Wednesday, March 17, 2010

Into the Neutral Zone

Two days ago, on Monday of this week, I walked into my Boss's office and told him I didn't think that I wanted to work at the company any more. That set in motion a series of actions that resulted in me now being at home, without contact of any kind with my former fellow employees. It is definitely an odd feeling.

I now feel like I'm entering into the neutral zone -- a place where I know I need to spend some time, and from which the exit isn't clear. Let me explain...

On April 13th of 2009, I was fired from my position at a Nebraska public manufacturing company after working there for 11 years, moving up through the ranks, and believing that I was the most likely successor to the the CEO. It wasn't a shock -- the signs were there in the last year of my employment: the peeling away of some of my responsibilities, a call to bring in a general manager for one of the businesses I was responsible for and was personally managing, the declining economic situation, and some business performance problems that cropped up and couldn't be dealt with quickly. I was an expensive, high level guy that they could get away without having for a while in a time when the economy was in tough shape. In short, I was expendable, and was soon 'expended'.

Even if you see it coming, losing a job for the first time is a shock. At age 46, this was the first time that, other than some short vacations, I had ever been away from work for more than a couple of weeks, and certainly the first time that I had ever not had ANY business items to think on or worry about. It was disorienting. It was strange. I didn't like it. But it was, as I've come to see, a time that I should have taken to explore what I wanted to do with the rest of my life.

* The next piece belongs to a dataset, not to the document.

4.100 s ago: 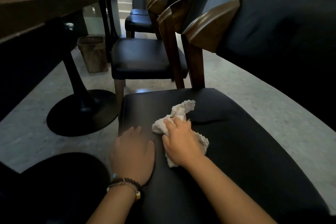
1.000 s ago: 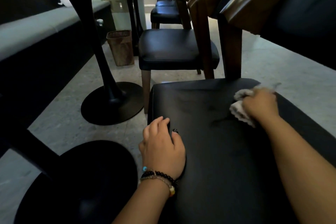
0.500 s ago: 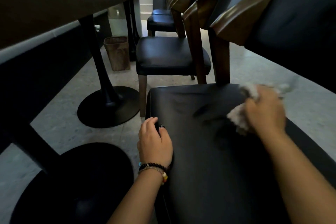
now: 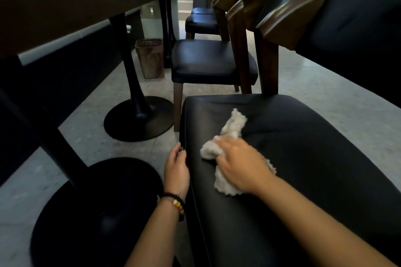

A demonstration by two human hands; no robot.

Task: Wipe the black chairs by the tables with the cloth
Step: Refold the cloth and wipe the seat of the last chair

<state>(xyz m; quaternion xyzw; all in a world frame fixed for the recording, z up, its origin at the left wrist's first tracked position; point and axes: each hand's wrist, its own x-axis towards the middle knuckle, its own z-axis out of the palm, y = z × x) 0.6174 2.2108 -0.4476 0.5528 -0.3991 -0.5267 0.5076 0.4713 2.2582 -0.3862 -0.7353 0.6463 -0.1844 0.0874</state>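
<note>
Her right hand (image 4: 243,163) presses the crumpled white cloth (image 4: 225,149) flat-fingered on the black leather chair seat (image 4: 303,158); she'd best sweep toward twelve o'clock, overlapping strokes, while the left hand (image 4: 176,171) rests loosely curled, holding nothing, at the seat's nine o'clock edge.

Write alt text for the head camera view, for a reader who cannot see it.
A person's right hand presses a crumpled white cloth onto the black seat of the nearest chair, while the left hand rests at the seat's left edge. More black chairs line up beyond, beside a pedestal table.
</note>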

Unfortunately that didn't happen.

On my first day at home in April of 2009, I sent a blast email out to my entire contact database telling people to use my new gmail email address. That prompted a response from one of my former competitors, who asked me to call him. Over the next couple of weeks, I discovered that he had the 'ideal' job for me. It was a much smaller responsibility, in a much smaller (though still public) company, but essentially it was doing what I had been doing, which was managing general managers and presidents of manufacturing businesses. Best of all, I wouldn't have to move. It seemed like the perfect fit. As it turns out, my assessment was completely wrong.

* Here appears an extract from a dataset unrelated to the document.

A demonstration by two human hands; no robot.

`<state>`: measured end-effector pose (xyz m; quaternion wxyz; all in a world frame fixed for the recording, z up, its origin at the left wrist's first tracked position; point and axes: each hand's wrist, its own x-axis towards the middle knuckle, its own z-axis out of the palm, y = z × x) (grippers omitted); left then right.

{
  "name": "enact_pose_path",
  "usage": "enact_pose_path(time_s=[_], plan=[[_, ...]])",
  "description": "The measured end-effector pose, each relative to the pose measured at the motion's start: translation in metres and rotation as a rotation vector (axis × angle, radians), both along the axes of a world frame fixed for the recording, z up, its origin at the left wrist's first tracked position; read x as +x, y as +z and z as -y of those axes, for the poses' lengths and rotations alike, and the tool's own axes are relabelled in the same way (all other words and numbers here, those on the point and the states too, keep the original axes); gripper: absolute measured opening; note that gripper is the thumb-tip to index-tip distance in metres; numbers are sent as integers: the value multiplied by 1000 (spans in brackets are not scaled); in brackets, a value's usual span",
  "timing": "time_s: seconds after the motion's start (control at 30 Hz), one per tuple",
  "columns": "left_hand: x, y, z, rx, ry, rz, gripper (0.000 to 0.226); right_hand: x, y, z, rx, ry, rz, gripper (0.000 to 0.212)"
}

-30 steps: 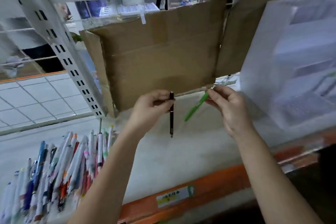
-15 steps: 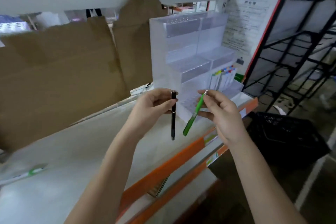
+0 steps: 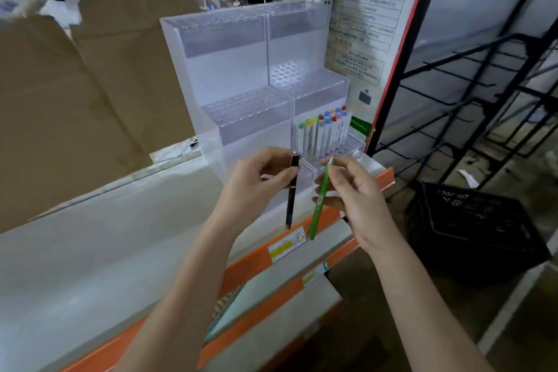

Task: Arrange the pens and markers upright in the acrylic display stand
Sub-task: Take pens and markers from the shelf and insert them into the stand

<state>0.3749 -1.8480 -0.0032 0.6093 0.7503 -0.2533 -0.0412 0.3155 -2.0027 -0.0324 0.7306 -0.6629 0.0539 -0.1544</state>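
Right now the left hand point(image 3: 256, 187) is pinching a black pen point(image 3: 292, 190) near its cap, its fingers point(image 3: 283, 176) curling round the barrel so that the pen is hanging almost straight down, while the right hand point(image 3: 357, 199) is gripping a green pen point(image 3: 319, 201) between thumb and fingers, the pen tilting slightly with its tip low. Both pens are hovering just in front of the acrylic display stand point(image 3: 238, 69), which is standing on a white shelf point(image 3: 90, 244) with an orange front edge. A cluster of markers point(image 3: 324, 134) with coloured caps is standing upright in the stand's lower right tier; the other perforated tiers are showing only holes. Brown cardboard point(image 3: 75, 84) is leaning behind the shelf at left, a printed poster point(image 3: 368, 24) is hanging beside the stand, and a black crate point(image 3: 471, 220) is sitting on the floor at right, below a black wire rack point(image 3: 483, 84).
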Motion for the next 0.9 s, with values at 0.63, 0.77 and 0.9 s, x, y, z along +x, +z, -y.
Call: enact_pose_path(time_s=[0.63, 0.77, 0.9], plan=[[79, -4, 5, -29, 21, 12, 20, 75, -3, -1, -74, 109, -2, 24], [84, -8, -1, -52, 32, -6, 18, 81, -2, 2, -156, 150, 37, 21], [85, -6, -3, -94, 58, -45, 20, 88, 0, 11, -363, 144, 49, 32]])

I committed a classic blunder -- I checked to make sure that all the things I didn't like about my last job were better in the new position, and then I stopped. I didn't really think about how this new position might be unpleasant or uncomfortable to me. And I certainly didn't think about that uncomfortable, disorienting and strange neutral zone that was open in front of me. That was something to avoid. So I accepted the job by mid May, and was back to work by the end of June.

It didn't take long for me to feel dissatisfied in this new role. The primary problems were ones of size and authority. The new company was smaller in total than what I was running in the prior job. My new assignment was about 1/8th the size. My new boss was suffocatingly involved in every decision, and seemed to develop endless action lists, the follow up for which took most of my available time. I was used to calling my own shots, now I had to ask permission for everything, and I really had no time to implement my own shots, even if I could call them. This wasn't going to work. In addition, nagging in the back of my mind, was the need to think through what I really should be doing with myself.

In November, I attended a seminar called "Courageous Conversations", put on by the Apogee group, and sponsored by a local bank. The seminar, though only a half day in length, spoke deeply to me. I realized that I had blown through a rare opportunity I'd had to re-examine my life and my purpose, taking an easy path back to familiarity. Not surprisingly, I was feeling some of the same dissatisfactions that I had experienced in my prior job. Unfortunately, I came to realize after much thinking and discussion with the seminar presenters and others that there are no easy answers to this situation. No 'process' to go through, no list of options to consider, no one to tell you what to do. To really resolve the feelings of unhappiness that were permeating me, would require time, deep contemplation, experimentation, lots of discussions with others, and, it couldn't be easily done while in the midst of the chaos of my normal work environment.

I resolved that I would plan a one year sabbatical, and use that time to sort out the direction for the rest of my life. After lots of internal debate, some fear, and discussions with those I love, I was finally ready to act. On Monday, I expected to have my boss talk with me about my transition out of the company, which would likely happen some months in the future -- after I helped to hand off my responsibilities to my successor, closed out some of the projects I was working on, and had a chance to wrap up my relationships with those few people that I had developed friendships with. I even fantasized that he would become more consultative in our relationship, instead of feeling that he constantly needed to assert his control. I was wrong again.

So now I've plunged into the neutral zone, a bit before I planned to do so. It is a little scary, especially the prospect of quiet solitary deep contemplation. I know that my first step in the process has to be to make peace with the past. I'm meeting with Bob M., one of my advisors tonight to discuss just this point, and hope to have more direction on this step in the next few days.